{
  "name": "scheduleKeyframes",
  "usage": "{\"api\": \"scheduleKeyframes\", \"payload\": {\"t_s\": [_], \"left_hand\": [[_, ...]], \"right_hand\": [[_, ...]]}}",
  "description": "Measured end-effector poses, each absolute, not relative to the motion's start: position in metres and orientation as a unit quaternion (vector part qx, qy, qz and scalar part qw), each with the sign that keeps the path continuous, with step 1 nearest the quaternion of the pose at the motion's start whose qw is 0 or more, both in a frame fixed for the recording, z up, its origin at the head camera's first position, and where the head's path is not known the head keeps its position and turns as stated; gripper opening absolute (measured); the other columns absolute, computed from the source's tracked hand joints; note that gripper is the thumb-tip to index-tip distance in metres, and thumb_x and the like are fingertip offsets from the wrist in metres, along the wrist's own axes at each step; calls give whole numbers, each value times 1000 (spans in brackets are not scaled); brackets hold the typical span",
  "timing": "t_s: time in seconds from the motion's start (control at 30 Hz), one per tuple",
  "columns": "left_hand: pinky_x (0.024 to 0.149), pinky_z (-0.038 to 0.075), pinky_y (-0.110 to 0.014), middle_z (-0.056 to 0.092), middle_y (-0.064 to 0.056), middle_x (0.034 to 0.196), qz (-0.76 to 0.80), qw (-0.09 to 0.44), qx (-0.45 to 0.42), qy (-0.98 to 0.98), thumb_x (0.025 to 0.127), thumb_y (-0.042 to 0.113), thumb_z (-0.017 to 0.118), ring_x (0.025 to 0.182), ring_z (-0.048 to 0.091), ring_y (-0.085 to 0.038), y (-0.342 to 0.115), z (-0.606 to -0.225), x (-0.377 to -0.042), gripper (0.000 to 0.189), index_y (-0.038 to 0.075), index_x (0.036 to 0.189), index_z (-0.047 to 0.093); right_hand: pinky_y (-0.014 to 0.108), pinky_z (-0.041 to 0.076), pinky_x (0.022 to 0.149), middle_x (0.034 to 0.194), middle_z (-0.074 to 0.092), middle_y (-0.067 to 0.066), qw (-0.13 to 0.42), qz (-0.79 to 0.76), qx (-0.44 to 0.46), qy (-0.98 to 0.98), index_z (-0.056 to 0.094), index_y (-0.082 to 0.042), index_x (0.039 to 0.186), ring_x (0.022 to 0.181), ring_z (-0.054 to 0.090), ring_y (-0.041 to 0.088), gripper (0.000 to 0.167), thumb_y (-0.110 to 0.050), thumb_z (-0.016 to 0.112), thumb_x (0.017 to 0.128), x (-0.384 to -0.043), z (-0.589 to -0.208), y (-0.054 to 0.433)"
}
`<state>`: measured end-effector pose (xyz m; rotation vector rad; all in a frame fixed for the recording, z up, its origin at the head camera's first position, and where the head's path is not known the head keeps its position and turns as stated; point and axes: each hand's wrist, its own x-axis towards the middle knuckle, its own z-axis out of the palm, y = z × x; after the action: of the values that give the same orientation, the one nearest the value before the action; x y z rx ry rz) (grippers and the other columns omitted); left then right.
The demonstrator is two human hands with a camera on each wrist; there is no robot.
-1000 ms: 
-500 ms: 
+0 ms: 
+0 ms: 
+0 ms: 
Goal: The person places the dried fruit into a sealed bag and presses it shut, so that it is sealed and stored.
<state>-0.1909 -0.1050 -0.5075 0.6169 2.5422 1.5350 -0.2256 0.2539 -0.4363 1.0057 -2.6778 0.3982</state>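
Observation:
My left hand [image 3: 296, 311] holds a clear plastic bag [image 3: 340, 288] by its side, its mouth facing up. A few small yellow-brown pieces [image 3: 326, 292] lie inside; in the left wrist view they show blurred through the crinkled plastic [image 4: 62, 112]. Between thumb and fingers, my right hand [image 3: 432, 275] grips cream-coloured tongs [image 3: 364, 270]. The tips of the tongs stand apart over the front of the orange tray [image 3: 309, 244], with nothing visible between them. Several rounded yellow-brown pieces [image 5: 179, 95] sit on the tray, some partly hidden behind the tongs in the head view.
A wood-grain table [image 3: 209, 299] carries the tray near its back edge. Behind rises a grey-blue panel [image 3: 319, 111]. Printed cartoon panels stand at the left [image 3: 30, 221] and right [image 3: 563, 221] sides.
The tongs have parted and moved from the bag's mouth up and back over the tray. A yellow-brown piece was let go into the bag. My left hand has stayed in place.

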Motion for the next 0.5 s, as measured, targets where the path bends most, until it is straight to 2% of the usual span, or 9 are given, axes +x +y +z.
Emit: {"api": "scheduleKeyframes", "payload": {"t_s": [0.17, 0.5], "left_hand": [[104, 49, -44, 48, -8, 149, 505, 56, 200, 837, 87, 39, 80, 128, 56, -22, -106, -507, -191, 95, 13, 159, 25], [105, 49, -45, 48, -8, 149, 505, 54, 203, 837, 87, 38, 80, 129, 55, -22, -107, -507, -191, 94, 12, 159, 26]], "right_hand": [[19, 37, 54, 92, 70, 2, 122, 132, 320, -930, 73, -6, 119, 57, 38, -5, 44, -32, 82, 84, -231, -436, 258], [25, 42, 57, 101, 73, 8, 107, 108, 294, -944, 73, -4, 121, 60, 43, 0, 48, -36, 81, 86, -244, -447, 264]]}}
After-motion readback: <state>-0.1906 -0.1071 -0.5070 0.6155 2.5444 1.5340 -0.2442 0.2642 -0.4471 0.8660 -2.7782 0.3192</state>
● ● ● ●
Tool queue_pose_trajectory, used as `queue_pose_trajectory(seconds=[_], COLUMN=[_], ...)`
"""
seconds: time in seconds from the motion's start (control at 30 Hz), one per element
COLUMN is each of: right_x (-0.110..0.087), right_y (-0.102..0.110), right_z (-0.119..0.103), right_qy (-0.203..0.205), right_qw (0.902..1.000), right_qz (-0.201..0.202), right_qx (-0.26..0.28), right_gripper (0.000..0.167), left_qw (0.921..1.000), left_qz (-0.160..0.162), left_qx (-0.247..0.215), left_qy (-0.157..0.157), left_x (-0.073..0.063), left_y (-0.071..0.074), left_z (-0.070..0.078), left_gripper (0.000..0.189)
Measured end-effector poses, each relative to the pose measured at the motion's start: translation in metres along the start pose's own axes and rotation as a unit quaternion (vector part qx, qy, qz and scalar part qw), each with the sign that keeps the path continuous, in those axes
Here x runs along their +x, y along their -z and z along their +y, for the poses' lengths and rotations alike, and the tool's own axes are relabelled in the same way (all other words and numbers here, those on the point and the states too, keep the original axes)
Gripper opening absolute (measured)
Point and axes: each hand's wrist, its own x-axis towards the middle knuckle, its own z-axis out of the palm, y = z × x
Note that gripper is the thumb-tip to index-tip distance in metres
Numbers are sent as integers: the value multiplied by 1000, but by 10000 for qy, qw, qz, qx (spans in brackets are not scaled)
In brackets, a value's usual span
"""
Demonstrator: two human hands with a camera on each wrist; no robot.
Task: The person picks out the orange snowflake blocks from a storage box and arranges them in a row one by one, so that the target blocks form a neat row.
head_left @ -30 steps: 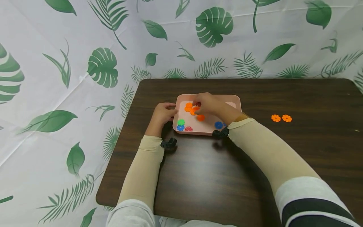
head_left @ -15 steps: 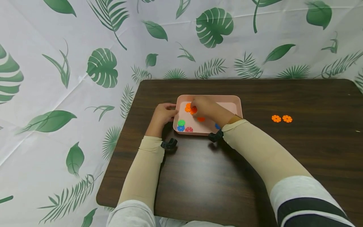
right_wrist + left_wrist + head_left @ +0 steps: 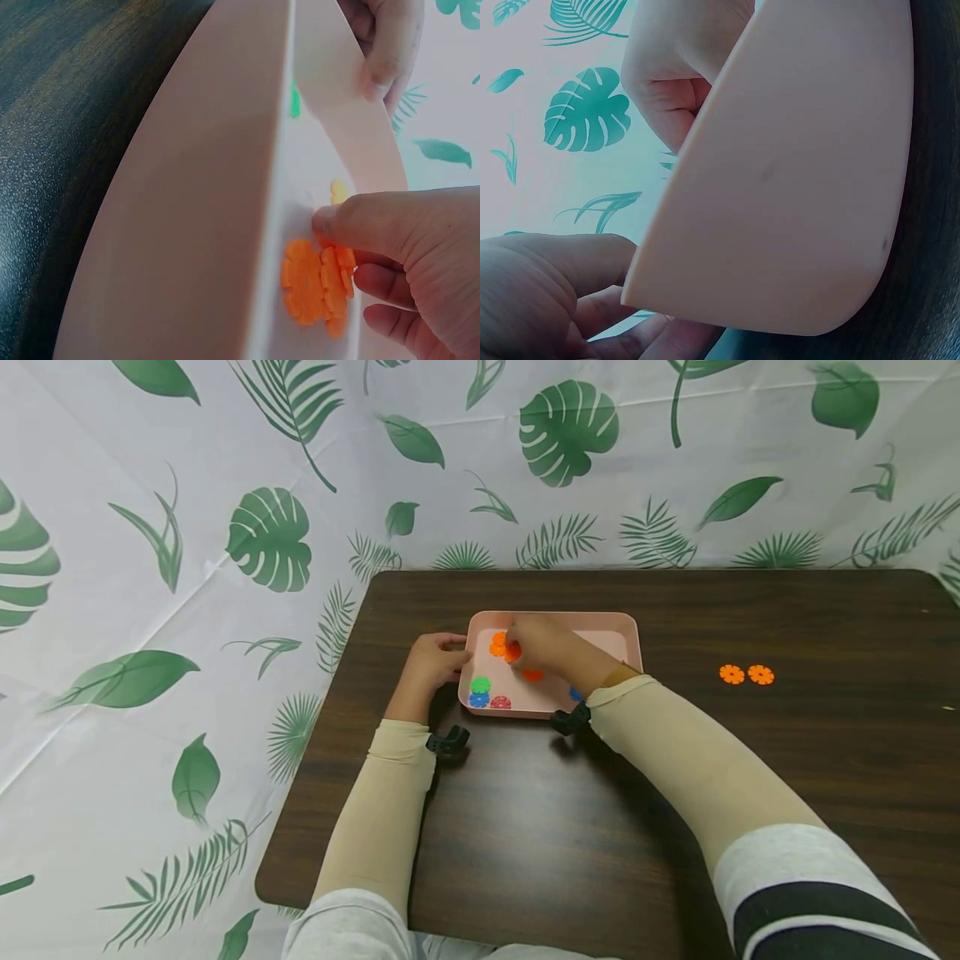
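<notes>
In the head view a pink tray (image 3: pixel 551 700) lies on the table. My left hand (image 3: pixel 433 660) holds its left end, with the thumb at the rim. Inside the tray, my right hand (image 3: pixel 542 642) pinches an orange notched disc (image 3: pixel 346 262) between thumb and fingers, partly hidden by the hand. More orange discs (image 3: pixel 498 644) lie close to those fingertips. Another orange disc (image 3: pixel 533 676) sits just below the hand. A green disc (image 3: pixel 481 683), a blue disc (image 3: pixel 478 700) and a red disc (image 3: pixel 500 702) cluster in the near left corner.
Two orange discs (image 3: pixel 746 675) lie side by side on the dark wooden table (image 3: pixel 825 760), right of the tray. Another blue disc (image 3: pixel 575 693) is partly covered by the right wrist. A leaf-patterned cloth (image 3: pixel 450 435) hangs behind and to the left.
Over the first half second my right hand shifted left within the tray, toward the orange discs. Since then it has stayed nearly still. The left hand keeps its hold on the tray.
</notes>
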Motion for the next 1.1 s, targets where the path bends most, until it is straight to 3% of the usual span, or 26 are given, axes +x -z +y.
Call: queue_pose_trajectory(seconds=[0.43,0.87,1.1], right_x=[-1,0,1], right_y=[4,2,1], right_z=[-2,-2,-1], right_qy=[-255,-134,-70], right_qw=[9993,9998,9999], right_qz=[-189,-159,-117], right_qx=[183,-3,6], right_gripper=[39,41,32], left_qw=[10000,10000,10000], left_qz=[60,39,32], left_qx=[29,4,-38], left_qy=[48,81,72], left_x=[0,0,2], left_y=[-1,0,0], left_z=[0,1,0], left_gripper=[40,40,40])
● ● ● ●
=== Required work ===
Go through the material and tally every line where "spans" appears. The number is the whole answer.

=== Exercise solution ===
2